** INFORMATION SUPPLIED follows **
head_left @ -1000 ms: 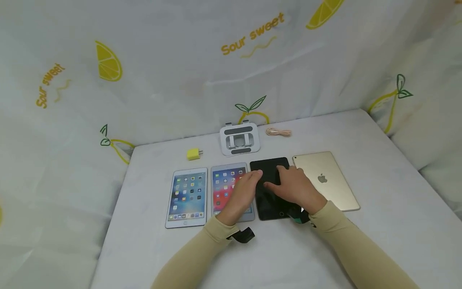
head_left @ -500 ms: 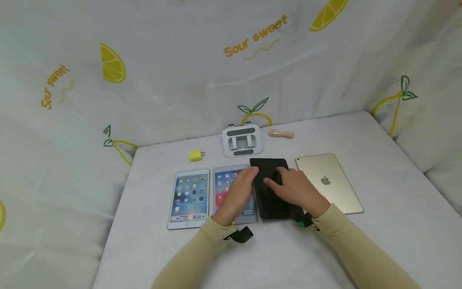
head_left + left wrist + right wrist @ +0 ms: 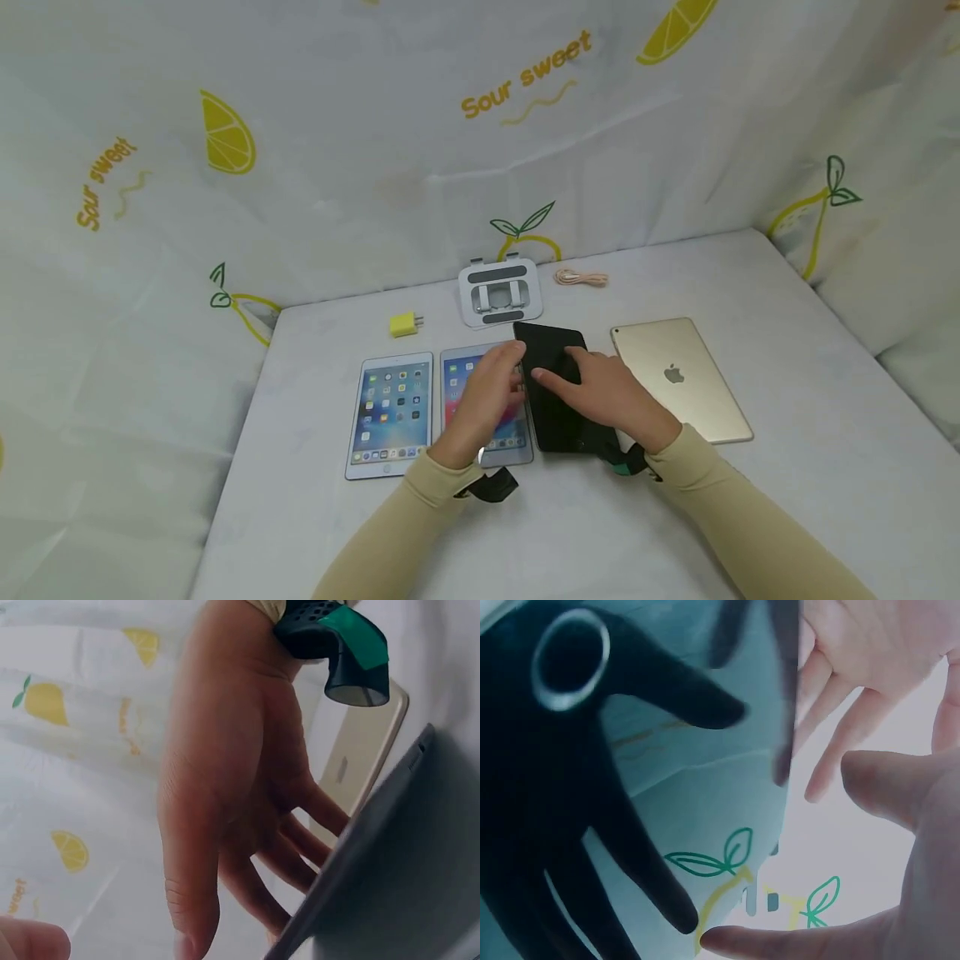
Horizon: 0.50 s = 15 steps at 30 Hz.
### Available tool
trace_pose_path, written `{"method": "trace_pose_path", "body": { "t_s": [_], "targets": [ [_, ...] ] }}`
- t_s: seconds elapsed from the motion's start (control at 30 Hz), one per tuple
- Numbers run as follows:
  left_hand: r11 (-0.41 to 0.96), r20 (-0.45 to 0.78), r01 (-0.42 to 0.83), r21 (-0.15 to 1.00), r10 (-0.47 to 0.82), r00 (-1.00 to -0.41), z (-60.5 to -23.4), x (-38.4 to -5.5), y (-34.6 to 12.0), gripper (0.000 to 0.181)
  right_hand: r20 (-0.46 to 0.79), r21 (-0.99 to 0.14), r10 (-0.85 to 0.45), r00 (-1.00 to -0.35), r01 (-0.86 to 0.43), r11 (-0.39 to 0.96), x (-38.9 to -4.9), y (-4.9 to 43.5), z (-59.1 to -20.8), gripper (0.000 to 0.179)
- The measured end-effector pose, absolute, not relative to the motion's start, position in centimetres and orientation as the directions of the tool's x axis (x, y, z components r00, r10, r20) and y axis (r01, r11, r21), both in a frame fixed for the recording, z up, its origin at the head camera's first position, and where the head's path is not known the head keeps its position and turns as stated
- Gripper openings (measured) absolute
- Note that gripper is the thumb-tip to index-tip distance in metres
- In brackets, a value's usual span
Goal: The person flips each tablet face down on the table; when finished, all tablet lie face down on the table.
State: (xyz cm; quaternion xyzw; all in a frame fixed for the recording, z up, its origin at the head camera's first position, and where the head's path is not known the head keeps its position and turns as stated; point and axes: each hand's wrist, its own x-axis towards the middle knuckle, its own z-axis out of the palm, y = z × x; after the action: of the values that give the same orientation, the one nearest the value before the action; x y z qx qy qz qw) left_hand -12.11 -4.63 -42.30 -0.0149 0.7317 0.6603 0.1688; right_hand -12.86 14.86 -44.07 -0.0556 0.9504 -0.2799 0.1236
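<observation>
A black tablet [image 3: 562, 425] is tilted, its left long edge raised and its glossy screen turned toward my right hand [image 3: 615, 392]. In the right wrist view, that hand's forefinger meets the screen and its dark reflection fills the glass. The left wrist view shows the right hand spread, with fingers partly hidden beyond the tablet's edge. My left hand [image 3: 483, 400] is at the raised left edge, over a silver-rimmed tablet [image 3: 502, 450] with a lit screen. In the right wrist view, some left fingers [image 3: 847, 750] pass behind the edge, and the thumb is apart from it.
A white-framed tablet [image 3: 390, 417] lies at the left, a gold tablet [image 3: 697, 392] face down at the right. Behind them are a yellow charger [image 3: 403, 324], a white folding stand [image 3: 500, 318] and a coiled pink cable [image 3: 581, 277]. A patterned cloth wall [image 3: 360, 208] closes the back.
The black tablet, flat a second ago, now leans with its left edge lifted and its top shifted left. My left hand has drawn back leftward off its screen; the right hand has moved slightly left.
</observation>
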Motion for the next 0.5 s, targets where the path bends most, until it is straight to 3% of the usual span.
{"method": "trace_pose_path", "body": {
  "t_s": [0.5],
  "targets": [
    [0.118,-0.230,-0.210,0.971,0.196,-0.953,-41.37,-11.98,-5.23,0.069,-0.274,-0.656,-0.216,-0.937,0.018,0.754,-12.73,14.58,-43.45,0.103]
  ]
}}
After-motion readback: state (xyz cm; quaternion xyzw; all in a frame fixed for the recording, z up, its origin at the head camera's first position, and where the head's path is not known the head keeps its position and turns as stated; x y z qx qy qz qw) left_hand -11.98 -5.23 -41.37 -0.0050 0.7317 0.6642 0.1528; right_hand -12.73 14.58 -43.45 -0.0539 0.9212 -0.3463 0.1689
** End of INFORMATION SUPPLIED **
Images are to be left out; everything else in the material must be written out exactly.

> _SOLUTION_
head_left @ -1000 ms: 
head_left @ -500 ms: 
head_left + left wrist + right wrist @ +0 ms: 
Horizon: 0.50 s = 15 steps at 30 Hz.
### Available tool
trace_pose_path, written `{"method": "trace_pose_path", "body": { "t_s": [_], "targets": [ [_, ...] ] }}`
- t_s: seconds elapsed from the motion's start (control at 30 Hz), one per tuple
- Numbers run as follows:
  left_hand: r11 (-0.41 to 0.96), r20 (-0.45 to 0.78), r01 (-0.42 to 0.83), r21 (-0.15 to 1.00), r10 (-0.47 to 0.82), r00 (-1.00 to -0.41), z (-60.5 to -23.4), x (-38.4 to -5.5), y (-34.6 to 12.0), gripper (0.000 to 0.181)
  right_hand: r20 (-0.46 to 0.79), r21 (-0.99 to 0.14), r10 (-0.85 to 0.45), r00 (-1.00 to -0.35), r01 (-0.86 to 0.43), r11 (-0.39 to 0.96), x (-38.9 to -4.9), y (-4.9 to 43.5), z (-59.1 to -20.8), gripper (0.000 to 0.179)
- The measured end-effector pose, absolute, not relative to the motion's start, position in centimetres and orientation as the directions of the tool's x axis (x, y, z components r00, r10, r20) and y axis (r01, r11, r21), both in a frame fixed for the recording, z up, its origin at the head camera's first position, and where the head's path is not known the head keeps its position and turns as stated
- Gripper openings (measured) absolute
- Note that gripper is the thumb-tip to index-tip distance in metres
- In brackets, a value's usual span
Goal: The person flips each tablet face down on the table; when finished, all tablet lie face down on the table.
State: (xyz cm; quaternion xyzw; all in a frame fixed for the recording, z up, its origin at the head camera's first position, and where the head's path is not known the head keeps its position and turns as stated; point and axes: each hand's wrist, its own x-axis towards the middle knuckle, its own z-axis out of the palm, y = z × x; after the action: of the values that give the same orientation, the one nearest the value before the action; x y z qx qy qz qw) left_hand -12.11 -4.63 -42.30 -0.0149 0.7317 0.6603 0.1688; right_hand -12.86 14.86 -44.07 -0.0556 0.9504 -0.2799 0.1236
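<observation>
A black tablet [image 3: 562, 425] is tilted, its left long edge raised and its glossy screen turned toward my right hand [image 3: 615, 392]. In the right wrist view, that hand's forefinger meets the screen and its dark reflection fills the glass. The left wrist view shows the right hand spread, with fingers partly hidden beyond the tablet's edge. My left hand [image 3: 483, 400] is at the raised left edge, over a silver-rimmed tablet [image 3: 502, 450] with a lit screen. In the right wrist view, some left fingers [image 3: 847, 750] pass behind the edge, and the thumb is apart from it.
A white-framed tablet [image 3: 390, 417] lies at the left, a gold tablet [image 3: 697, 392] face down at the right. Behind them are a yellow charger [image 3: 403, 324], a white folding stand [image 3: 500, 318] and a coiled pink cable [image 3: 581, 277]. A patterned cloth wall [image 3: 360, 208] closes the back.
The black tablet, flat a second ago, now leans with its left edge lifted and its top shifted left. My left hand has drawn back leftward off its screen; the right hand has moved slightly left.
</observation>
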Motion for the next 0.5 s, targets where the path bends most, until it is straight to 3% of the usual span.
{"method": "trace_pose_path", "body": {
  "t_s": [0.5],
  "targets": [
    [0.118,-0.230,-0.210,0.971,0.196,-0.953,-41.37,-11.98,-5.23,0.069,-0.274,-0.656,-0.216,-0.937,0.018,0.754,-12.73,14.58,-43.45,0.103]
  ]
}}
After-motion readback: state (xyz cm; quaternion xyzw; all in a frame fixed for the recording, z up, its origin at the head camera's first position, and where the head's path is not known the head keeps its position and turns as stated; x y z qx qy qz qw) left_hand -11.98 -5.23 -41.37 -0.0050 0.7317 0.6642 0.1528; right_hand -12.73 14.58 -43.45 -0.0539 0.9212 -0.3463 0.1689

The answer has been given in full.